* Directions for this task: Reproduce word for word every line from the one containing "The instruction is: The" to the final line of the data below; omit the pictures.

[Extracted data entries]
--------------------

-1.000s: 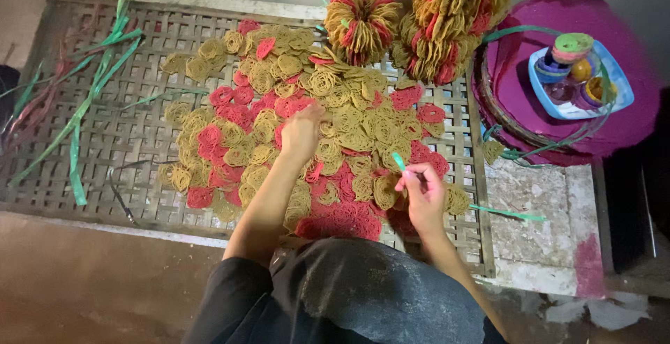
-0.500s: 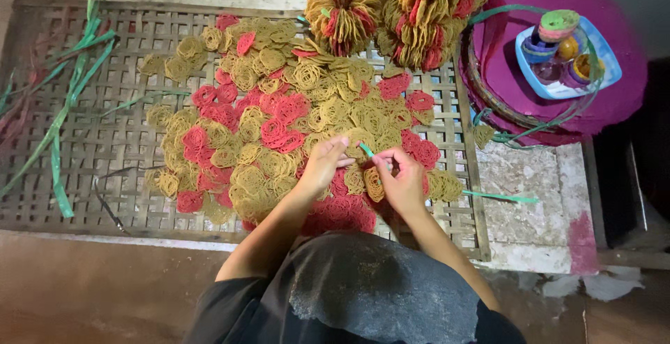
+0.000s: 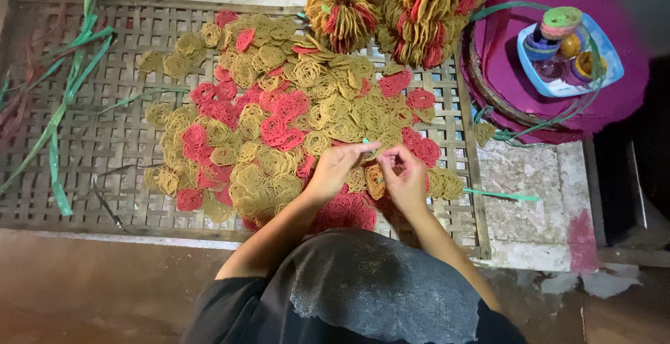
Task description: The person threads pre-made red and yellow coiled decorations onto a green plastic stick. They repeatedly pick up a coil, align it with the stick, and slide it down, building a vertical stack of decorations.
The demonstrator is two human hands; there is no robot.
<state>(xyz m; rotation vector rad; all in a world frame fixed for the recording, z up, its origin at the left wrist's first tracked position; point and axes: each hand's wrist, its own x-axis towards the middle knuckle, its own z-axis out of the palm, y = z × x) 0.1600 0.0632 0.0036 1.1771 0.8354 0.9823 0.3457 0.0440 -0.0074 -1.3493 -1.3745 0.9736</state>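
Hands meet over coil pile (image 3: 279, 141): left hand (image 3: 335, 169), right hand (image 3: 405, 176) fingertips pinched on green strip (image 3: 368, 141).

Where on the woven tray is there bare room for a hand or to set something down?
Bare lattice shows between the green strips and the pile of yellow and red coils, also along the tray's near left edge. The middle is crowded, most around the left hand and right hand, and by the bundles.

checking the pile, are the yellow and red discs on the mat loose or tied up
Mostly loose: the discs lie spread flat on the woven mat; two tied bundles sit at its far edge.
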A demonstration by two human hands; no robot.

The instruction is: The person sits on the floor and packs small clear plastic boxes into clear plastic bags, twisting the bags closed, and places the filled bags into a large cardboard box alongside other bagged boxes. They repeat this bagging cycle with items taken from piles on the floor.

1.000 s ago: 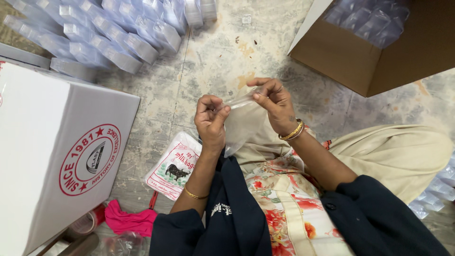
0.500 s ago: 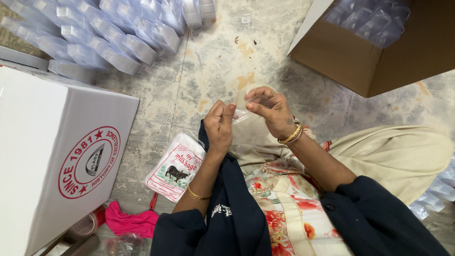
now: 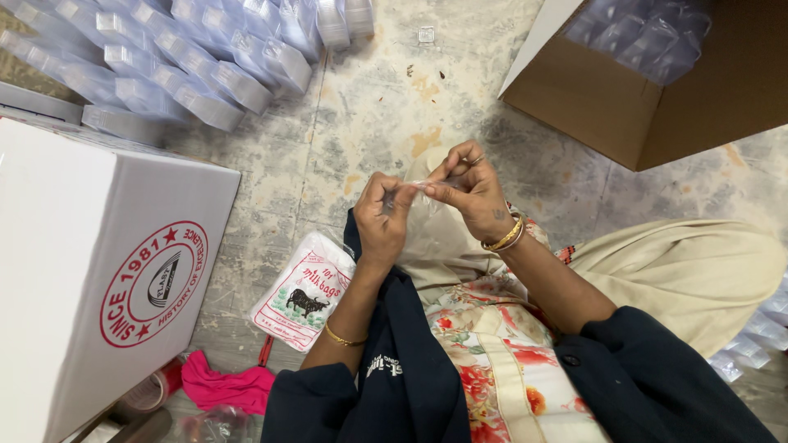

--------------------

* Response area:
The instruction is: The person sits on the floor and packs small clear plastic boxes into clear plastic bags, twisting the bags closed, and places the filled bags into a large cardboard box alongside other bagged boxes. They repeat this bagging cycle with items taken from piles on the floor.

1.000 s ago: 
0.500 s ago: 
now: 

This exercise is now finished, and nothing remains to add.